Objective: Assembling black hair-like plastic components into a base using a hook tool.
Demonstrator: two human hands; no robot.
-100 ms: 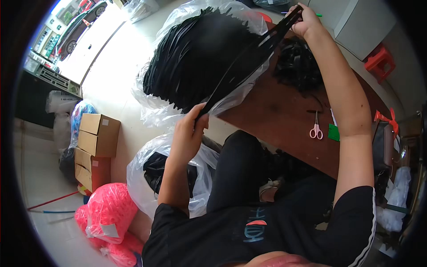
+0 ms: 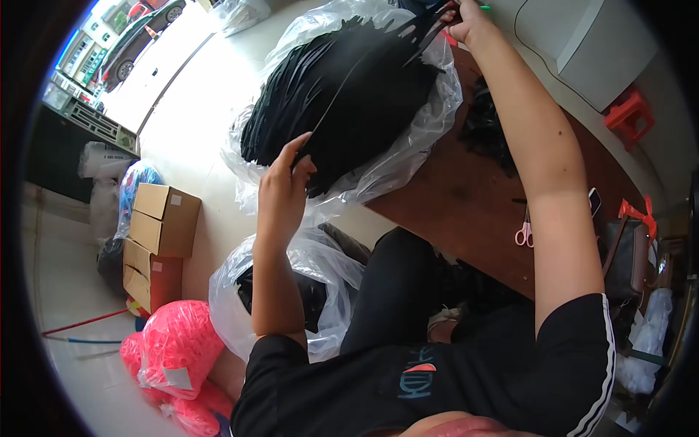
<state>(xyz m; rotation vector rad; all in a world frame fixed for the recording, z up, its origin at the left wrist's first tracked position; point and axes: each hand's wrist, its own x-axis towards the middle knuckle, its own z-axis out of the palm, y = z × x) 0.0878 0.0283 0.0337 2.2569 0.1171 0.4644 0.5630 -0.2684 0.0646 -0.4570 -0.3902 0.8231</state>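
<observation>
A large heap of narrow black strips (image 2: 291,109) lies fanned out on a clear plastic bag (image 2: 422,149), partly over the table's left end. My right hand (image 2: 464,22) is raised beyond the heap's far right side, fingers closed around the ends of a bunch of black strips (image 2: 424,33). My left hand (image 2: 282,191) is at the heap's near edge, thumb and forefinger pinching the other end of these strips. Between my hands the bunch blends into the heap, so how many strips I hold cannot be made out.
On the brown table (image 2: 466,197) lie pink-handled scissors (image 2: 524,233) and a black bundle (image 2: 489,131), both partly behind my right arm. By my knee sits an open clear bag (image 2: 226,309) with black material inside. Cardboard boxes (image 2: 164,218) and pink bags (image 2: 178,342) stand left.
Both my hands have moved left, the left one slightly up, the right slightly farther away. The held strips now lie over the heap rather than stretching across its right side.
</observation>
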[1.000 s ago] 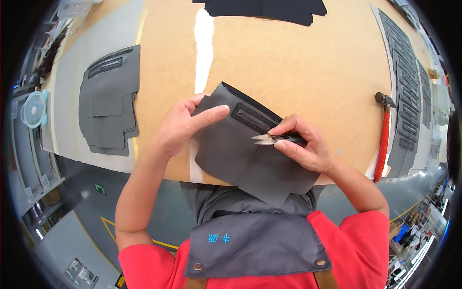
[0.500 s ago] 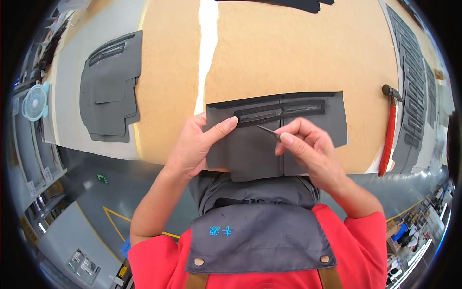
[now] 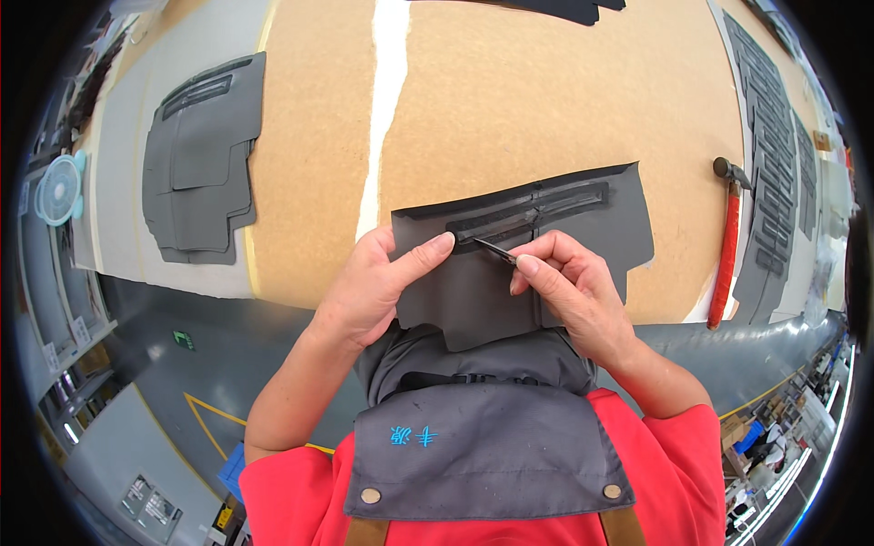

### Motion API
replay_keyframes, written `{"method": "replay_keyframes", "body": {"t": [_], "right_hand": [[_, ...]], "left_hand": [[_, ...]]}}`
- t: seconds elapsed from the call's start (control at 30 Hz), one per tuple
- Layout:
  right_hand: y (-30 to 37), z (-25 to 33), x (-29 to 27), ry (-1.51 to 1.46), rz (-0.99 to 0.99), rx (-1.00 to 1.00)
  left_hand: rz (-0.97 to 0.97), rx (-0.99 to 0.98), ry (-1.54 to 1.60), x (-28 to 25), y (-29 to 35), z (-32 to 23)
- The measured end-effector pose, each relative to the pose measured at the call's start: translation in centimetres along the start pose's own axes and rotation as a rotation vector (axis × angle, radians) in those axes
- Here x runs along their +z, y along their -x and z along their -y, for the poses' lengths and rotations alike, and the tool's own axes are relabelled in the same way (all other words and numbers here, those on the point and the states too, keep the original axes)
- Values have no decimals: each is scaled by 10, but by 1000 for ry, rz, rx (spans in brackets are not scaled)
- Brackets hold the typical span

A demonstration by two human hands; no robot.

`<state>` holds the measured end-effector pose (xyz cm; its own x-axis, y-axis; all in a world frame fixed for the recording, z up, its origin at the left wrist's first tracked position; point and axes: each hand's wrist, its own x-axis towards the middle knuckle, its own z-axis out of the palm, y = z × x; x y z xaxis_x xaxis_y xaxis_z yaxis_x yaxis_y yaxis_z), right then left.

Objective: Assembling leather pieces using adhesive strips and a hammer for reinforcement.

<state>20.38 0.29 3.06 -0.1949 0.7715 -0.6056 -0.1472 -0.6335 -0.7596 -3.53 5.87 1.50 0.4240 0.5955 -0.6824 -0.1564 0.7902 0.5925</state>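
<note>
Your tan tabletop point(image 3: 510, 100), a white strip point(image 3: 387, 73) down it, stacked grey panels point(image 3: 205, 173) on your left; a red-handled hammer point(image 3: 726, 255) on your right, slotted dark panels point(image 3: 772, 159) beside it; black material point(image 3: 569, 8) farther off

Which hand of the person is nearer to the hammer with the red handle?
Right. The right hand, holding a small pointed tool, is left of the hammer and apart from it; the left hand, at the left edge of the grey panel, is farther left.

Two hands point(image 3: 371, 284), one pointed tool point(image 3: 494, 250), one hammer point(image 3: 726, 247)
</note>
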Motion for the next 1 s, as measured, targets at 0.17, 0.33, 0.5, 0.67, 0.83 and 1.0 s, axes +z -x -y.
{"method": "replay_keyframes", "body": {"t": [0.17,0.33,0.5,0.67,0.83,1.0], "right_hand": [[-5,-6,-1,10,-6,-42],[-8,2,0,34,4,-17],[-9,4,2,35,15,-24],[-11,3,3,15,17,-32],[-11,0,3,33,-8,-52],[-11,-3,3,21,-14,-63]], "left_hand": [[50,13,-53,0,0,-4],[30,-7,-119,1,1,-8],[20,22,-111,5,2,-7],[7,16,-95,4,2,-7],[1,13,-97,3,1,-4],[18,-13,-112,3,1,-7]]}}
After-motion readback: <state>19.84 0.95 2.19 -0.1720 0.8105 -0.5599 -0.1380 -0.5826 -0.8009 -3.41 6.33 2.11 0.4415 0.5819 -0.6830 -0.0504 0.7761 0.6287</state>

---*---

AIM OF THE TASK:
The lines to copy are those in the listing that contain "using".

EXPECTED ANSWER:
Objective: Assembling black hair-like plastic components into a base using a hook tool.
Objective: Assembling leather pieces using adhesive strips and a hammer for reinforcement.

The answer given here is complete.